Introduction With the continuous emergence of new AI technologies such as collaborative training and distributed inference, the scenario in which different data centers communicate via the RDMA (Remote Direct Memory Access) protocol has emerged as a new requirement. Given the high sensitivity of RDMA technology to packet loss, PFC technology is widely deployed in RoCEv2 networks within data centers. The working flow of PFC is shown in Figure 1, which is mainly composed of the following steps:

Diagram of PFC Working Mechanism a. Devices supporting PFC have multiple priority queues on the transmit interface, and the receive interface has an equal number of receive buffers. b.When a receive buffer on a downstream device (such as Device B) becomes congested, that is, the queue buffer is consumed quickly and exceeds a certain threshold (such as 1/2 or 3/4 of the port queue buffer), the corresponding mechanism will be triggered. c.Device B detects congestion sends a back-pressure signal "STOP" to the upstream device (Device A) in the data-entry direction. d.After receiving the back-pressure signal, the upstream device (Device A) stops sending the packets of the corresponding priority queue according to the signal indication and stores the data in the local interface buffer. If the consumption of the local interface buffer of Device A also exceeds the threshold, it will continue to apply back-pressure to the upstream. e.When the congestion situation of the receive buffer is alleviated, that is, the used buffer of the queue is reduced below the PFC threshold, the receiving device (device B) will send a PFC back- pressure stop message to the upstream to notify the upstream device to send packets again and resume the traffic transmission of the corresponding priority queue.
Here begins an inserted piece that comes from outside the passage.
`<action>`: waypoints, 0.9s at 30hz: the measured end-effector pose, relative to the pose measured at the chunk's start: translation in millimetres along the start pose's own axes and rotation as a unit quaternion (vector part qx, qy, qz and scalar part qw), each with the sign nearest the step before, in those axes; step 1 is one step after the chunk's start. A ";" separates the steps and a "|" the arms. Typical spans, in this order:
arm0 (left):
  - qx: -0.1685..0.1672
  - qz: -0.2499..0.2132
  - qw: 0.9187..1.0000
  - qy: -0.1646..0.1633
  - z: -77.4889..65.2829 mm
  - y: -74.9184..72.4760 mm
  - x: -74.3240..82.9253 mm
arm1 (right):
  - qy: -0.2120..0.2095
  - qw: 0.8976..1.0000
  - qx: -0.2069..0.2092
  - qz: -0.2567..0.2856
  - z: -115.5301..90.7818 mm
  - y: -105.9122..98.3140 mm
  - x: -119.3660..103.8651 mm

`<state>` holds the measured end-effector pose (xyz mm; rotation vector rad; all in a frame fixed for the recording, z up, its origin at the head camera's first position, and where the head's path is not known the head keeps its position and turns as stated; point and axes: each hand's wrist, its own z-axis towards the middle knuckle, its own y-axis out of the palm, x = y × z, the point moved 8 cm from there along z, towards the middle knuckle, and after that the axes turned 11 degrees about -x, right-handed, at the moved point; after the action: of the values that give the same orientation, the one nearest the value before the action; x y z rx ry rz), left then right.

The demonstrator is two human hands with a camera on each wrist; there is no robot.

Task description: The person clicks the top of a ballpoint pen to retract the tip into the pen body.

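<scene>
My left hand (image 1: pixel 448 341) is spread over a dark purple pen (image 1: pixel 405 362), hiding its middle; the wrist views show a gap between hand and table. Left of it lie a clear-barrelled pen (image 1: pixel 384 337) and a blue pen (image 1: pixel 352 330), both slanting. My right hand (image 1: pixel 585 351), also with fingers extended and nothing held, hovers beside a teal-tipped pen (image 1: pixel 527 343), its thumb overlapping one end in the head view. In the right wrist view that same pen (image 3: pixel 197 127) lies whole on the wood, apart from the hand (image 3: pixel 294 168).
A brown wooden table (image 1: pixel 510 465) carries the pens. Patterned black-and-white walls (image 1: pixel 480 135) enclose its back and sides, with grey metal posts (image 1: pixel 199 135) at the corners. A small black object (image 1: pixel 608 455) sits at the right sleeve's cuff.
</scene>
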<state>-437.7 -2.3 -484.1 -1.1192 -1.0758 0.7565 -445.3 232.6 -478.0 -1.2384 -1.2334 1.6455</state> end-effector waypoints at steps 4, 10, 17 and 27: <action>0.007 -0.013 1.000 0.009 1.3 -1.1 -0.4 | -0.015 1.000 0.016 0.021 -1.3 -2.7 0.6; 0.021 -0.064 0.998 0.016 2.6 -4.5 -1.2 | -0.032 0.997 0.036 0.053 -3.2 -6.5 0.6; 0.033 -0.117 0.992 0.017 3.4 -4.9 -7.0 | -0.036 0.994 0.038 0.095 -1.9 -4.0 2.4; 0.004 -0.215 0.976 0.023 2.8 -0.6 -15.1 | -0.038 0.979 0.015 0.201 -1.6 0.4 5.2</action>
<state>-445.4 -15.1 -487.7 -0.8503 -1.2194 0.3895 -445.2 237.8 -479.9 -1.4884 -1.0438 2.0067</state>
Requirements In the scenario of cross-data center communication, back-pressure frames may need to be propagated across wide area networks. The transmission conditions of wide area networks are much more complicated than those of data center networks, and thus will face some constraints. a. Tenant-Granular Back-pressure In the wide area network scenario, a physical link may carry the services of multiple tenants simultaneously.In order to avoid the mutual influence of traffic among different tenants,back-pressure signaling should support tenant-level granularity,this can be achieved by leveraging the technology of SRv6[RFC 8986]and Enhanced VPN[draft-ietf-spring-sr- for-enhanced-vpn-10] . b. Legacy Device Constraints There is a wide variety of devices in the wide area network, and many of them do not support congestion notification,upgrading all the equipment is uneconomical and difficult to implement.As a result, in many scenarios, backpressure packets cannot be transmitted hop by hop as in the data center network.Therefore, a more flexible method for conveying congestion signals is needed. Take the Figure 2 diagram as an example.The direction of traffic is R1 -> R2 -> R3-> R4-> R5. Among them, R1 and R5 support the generation and processing of back-pressure signals, while the device R2,R3,R4 does not support it. When congestion occurs on the interface between R5 and DC2, if the back-pressure signal can be transmitted to the corresponding interface of R1 in a timely manner, then it can be ensured that there will be no packet loss in the traffic. Therefore, a mechanism is needed that enables R5 to perceive the device and interface among the upstream devices of the current traffic that support the processing of back-pressure signals.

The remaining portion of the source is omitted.